Sen. Bill Dodd, a Democrat from Napa who was involved in the failed negotiations, applauded Lara’s announcement in a statement. “Given that the Legislature is not in session right now, utilizing the commissioner’s regulatory authority makes good sense,” he stated. “I know there is work that still needs to be done and I’ll be supporting these efforts any way I can.”
Insurance companies have identified three major reasons why doing business in California is becoming increasingly risky: Rising wildfire risk, rising construction costs, and the global cost of reinsurance — insurance policies purchased by insurance companies.
While costs have risen, the amount that companies are permitted to charge homeowners in California is tightly capped and closely regulated, making home insurance policies relatively inexpensive by national standards. Major insurers must obtain approval from the Department of Insurance before raising rates.
Currently, insurance companies are not permitted to include the cost of reinsurance in such applications. They are also barred from using forward-looking models to forecast future costs, which insurers say they desperately need as a warming climate and residential development encroaching on fire-prone areas result in longer and more catastrophic fire seasons than in the past.
Lara proposed providing companies with both of those tools, though it appears that companies will only be allowed to itemize the cost of reinsurance as it relates to California.

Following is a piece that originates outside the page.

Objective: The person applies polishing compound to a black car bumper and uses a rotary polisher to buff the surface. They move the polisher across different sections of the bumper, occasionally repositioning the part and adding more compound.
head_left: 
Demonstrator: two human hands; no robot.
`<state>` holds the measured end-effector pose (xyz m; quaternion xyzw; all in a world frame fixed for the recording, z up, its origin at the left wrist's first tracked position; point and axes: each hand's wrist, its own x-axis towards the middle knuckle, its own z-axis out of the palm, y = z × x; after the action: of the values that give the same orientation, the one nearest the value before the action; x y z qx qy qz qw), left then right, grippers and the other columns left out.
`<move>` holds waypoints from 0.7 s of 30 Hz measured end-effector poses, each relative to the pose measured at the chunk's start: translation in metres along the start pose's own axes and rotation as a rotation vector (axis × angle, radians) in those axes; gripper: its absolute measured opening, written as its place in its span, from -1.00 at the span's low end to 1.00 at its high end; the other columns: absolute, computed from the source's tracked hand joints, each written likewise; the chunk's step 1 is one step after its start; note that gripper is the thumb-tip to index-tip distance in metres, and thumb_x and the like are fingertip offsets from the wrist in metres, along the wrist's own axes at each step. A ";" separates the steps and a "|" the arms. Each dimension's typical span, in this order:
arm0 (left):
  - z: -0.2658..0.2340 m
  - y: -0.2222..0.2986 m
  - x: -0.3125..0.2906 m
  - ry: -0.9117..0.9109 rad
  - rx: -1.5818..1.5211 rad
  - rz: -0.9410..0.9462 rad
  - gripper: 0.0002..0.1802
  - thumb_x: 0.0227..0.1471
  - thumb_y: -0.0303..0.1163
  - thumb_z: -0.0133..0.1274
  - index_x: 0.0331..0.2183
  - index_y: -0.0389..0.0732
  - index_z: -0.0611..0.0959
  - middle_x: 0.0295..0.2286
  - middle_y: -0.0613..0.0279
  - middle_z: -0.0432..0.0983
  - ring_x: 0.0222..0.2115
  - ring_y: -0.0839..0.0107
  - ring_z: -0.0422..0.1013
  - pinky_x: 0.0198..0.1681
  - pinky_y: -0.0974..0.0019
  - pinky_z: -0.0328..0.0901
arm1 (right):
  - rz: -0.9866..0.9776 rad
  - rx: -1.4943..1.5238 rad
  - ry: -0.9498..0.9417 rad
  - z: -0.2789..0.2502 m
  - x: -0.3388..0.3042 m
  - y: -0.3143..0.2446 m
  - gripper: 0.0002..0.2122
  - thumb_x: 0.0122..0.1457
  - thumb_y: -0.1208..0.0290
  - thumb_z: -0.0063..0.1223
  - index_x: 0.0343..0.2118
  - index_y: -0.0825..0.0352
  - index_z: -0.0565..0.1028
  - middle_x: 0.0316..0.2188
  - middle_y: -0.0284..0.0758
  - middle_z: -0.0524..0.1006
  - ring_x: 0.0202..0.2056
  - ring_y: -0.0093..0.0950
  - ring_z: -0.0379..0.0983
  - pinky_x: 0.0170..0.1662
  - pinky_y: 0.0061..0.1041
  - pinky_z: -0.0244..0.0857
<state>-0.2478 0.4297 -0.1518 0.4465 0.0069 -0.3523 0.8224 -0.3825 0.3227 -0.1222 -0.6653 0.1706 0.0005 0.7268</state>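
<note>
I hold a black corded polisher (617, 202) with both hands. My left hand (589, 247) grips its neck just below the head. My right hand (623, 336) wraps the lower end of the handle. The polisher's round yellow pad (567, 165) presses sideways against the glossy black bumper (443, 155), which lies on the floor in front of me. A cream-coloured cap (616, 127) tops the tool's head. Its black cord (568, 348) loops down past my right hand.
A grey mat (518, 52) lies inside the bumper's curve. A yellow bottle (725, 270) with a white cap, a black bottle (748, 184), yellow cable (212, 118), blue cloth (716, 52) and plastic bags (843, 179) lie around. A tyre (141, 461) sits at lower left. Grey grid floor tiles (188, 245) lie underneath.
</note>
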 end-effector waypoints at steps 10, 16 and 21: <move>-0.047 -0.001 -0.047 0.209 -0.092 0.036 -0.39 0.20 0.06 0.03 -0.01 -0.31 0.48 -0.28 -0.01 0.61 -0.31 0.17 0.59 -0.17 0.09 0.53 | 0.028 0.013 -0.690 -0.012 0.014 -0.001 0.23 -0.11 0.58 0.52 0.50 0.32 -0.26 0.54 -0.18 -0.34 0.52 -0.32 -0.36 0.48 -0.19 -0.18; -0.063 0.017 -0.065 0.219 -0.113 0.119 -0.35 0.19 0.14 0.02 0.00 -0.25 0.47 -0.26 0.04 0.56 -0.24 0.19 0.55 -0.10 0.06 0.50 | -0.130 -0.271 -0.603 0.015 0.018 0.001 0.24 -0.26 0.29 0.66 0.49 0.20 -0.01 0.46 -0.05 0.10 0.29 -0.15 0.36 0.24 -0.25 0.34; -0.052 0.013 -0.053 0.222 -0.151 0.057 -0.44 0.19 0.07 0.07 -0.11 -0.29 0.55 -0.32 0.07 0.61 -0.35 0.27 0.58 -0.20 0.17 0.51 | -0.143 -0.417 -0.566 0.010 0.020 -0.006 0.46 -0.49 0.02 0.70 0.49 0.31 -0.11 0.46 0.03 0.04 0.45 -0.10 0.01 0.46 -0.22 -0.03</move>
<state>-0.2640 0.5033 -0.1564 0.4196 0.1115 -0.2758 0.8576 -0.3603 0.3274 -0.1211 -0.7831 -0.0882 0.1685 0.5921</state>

It is unknown how this calculation will be performed.
Allowing companies to use predictive models, according to Bach of United Policyholders, isn’t inherently a bad idea — “Are these models nefarious tools of Satan? “No,” she said, adding that she hopes there will be more transparency about which models are used and how they work.
Companies will be required to cover homeowners in wildfire-prone areas of the state at 85% of their statewide coverage in exchange for these new tools. For example, if a company provides 10% of homeowner policies in California, they are required to provide 8.5% of the coverage in areas deemed “at-risk.”
According to the Court and Consumer Watchdog, 85% is 15% too little. “It’s a really sh—y deal,” he admitted.
Then, there’s FAIR plan
California homeowners who are currently unable to obtain insurance on the private market can now turn to the FAIR Plan, a last resort provider of fire insurance funded by a levy on regulated insurers. The number of homeowners covered by the FAIR Plan more than doubled between 2018 and 2022, reaching roughly 3% of all homeowners.
However, the FAIR Plan policies are costly and limited. If the FAIR Plan runs out of funds, it is required by law to replenish its reserves by levying a surcharge on major insurers. The prospect of the FAIR Plan running out of funds and slapping the insurance industry with a bill has also encouraged insurers to reduce their coverage.
Consumer Watchdog regularly challenges insurance companies’ applications for higher premiums to the state, as allowed by the 1988 ballot measure. Lara also stated today that he wants to make it easier for the public to see who intervenes and how much they are compensated for their efforts.
“One entity is involved in nearly 75% of all interventions for rate approvals, materially benefiting from a process that is meant for a broader public participation,” he stated, referring to the nonprofit.
Lara additionally stated that “throwing bombs is easy and putting out bombastic statements from entrenched interest groups doesn’t benefit anyone.”
Court stated that his organization will continue to fight as the department drafts the specific regulations. “We’ll be battling over this stuff for many months to come,” he stated.